Section 95505 Of Title 13. California Savings And Asset Project From California Government Code >> Title 13.
95505
. (a) Prior to receiving funds under this title, each service
provider shall, within six months of being selected to act as a
service provider, provide written documentation to the department
that it has secured matching funds from nonstate sources to match
each state dollar provided under this title.
(b) Service providers shall recruit and select participants who
meet the following criteria:
(1) The individual is at least 18 years of age.
(2) The individual is a member of a household with an income of
not more than 80 percent of the area median income based on United
States Department of Housing and Urban Development guidelines at the
time of program enrollment.
(3) The individual is not a dependent or another person for
federal income tax purposes.
(4) The individual is not a debtor for a judgment resulting from
nonpayment of a court-ordered child support obligation.
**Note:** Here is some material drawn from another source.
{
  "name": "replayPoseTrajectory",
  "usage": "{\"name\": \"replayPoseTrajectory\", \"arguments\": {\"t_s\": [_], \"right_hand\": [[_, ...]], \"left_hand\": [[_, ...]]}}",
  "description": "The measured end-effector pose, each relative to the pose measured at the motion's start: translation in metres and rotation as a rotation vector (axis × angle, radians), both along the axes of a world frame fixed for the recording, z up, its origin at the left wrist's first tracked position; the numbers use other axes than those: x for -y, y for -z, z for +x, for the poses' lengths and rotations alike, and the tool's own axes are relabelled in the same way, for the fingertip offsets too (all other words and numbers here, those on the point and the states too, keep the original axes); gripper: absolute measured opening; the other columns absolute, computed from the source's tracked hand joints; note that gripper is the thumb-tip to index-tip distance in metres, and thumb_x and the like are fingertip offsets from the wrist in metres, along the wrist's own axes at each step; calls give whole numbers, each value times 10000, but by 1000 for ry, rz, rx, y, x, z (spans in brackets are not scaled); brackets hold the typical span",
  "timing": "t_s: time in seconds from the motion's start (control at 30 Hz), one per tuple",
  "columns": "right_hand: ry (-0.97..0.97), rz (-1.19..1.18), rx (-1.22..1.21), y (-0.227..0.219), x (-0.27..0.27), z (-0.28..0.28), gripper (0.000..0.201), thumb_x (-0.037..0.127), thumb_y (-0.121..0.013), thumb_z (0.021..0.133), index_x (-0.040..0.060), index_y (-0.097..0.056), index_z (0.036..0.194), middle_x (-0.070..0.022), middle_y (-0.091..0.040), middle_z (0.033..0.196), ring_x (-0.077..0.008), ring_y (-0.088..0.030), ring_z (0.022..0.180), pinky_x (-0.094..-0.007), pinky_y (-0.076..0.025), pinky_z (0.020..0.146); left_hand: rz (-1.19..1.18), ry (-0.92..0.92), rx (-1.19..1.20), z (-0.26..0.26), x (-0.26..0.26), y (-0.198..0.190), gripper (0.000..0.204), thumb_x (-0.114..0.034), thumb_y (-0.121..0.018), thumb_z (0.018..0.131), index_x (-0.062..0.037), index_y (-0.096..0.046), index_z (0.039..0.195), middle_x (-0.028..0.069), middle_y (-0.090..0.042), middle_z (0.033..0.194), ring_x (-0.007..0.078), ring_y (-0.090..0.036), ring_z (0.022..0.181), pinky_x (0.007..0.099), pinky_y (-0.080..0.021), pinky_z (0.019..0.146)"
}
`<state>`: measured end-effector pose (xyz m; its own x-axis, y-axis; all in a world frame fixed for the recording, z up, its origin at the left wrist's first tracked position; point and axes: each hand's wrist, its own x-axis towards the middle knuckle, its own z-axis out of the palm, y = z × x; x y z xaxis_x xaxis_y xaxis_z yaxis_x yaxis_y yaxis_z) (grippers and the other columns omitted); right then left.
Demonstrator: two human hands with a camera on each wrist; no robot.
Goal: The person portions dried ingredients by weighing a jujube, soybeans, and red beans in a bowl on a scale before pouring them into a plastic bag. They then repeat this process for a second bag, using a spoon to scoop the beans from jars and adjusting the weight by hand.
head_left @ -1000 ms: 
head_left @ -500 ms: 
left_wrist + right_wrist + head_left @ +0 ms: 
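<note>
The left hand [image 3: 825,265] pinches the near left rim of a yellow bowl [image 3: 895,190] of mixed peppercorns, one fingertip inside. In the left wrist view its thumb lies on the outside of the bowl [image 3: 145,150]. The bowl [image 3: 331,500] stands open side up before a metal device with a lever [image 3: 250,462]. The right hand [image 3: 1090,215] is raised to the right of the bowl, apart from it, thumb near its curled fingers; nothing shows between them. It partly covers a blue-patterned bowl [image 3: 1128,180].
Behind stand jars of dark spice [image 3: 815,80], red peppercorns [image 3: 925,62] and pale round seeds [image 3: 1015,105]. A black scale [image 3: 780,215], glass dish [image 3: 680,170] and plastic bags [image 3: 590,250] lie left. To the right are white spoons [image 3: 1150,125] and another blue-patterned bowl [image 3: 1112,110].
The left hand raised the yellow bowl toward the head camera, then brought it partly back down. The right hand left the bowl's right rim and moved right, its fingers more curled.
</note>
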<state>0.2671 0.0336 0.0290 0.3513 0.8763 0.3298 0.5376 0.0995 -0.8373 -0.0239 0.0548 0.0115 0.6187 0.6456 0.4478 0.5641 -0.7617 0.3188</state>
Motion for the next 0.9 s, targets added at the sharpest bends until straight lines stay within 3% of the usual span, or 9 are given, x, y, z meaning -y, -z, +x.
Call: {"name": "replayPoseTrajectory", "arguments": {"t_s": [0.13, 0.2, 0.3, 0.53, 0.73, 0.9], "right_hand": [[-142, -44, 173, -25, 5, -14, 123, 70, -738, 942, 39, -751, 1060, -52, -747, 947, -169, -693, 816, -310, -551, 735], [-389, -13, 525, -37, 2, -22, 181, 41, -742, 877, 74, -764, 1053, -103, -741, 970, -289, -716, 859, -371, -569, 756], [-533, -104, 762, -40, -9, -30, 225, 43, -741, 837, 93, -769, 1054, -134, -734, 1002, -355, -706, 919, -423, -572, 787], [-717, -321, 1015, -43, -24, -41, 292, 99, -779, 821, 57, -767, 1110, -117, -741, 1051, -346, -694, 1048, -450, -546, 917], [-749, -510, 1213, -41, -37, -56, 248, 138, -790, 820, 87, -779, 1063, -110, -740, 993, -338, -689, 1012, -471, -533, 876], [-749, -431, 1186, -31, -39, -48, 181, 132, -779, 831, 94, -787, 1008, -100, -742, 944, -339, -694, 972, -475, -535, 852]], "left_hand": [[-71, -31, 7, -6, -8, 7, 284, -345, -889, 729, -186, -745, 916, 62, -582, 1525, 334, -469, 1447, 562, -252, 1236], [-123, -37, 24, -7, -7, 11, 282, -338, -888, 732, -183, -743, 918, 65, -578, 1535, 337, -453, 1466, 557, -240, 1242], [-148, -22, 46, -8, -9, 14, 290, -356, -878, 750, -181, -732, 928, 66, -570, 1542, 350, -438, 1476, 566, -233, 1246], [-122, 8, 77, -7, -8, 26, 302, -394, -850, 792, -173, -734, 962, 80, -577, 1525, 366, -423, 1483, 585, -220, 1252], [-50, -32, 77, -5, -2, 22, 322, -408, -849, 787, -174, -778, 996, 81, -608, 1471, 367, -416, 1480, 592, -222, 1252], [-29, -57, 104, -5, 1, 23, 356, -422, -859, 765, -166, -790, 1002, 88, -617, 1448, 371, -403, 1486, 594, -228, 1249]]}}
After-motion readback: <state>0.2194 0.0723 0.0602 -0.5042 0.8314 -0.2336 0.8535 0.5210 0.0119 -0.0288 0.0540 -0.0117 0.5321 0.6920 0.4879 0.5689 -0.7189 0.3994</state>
(c) Service providers shall develop and sign contracts with each
participant, to include all program requirements and policies
governing the participant's account.
(d) Service providers shall assist participants in opening
individual development accounts. The accounts shall be established
using a parallel account structure that meets both of the following
requirements:
(1) One separate account is established for each participant in a
federally or state insured financial institution, community
development financial institution, any financial institution eligible
to hold an individual retirement account, or community development
credit union, in which each participant's savings are deposited and
maintained. The program participant may withdraw his or her own
savings at any time.
(2) Another separate, parallel account is established and
maintained by service providers in which the matching funds from
state, federal, and private donations are kept. The parallel account
may contain all matching funds for a pool of any service provider's
participants.
(e) Service providers shall help individuals receive their
matching funds at the conclusion of the program. All state matching
funds shall be paid directly to the vendor as specified by the
program participant.
(f) Service providers shall provide participants with a minimum of
12 hours of financial education and training. The education and
training shall include, but is not limited to, all of the following:
(1) Household and personal budget management.
(2) Economic literacy.
(3) Credit repair.
(g) Service providers shall develop a program dismissal process
for participants who do not fulfill program participation
requirements, and seek to ensure that matching funds are used for
their intended purposes.
(h) Service providers shall collect and maintain information about
their programs, and participants shall do so in a manner that
provides the capacity to report all of the following information,
semiannually, to the department:
(1) The number and demographic characteristics of participants
enrolled in the program.
(2) The number of accounts established.
(3) The individual and aggregate savings level of participants.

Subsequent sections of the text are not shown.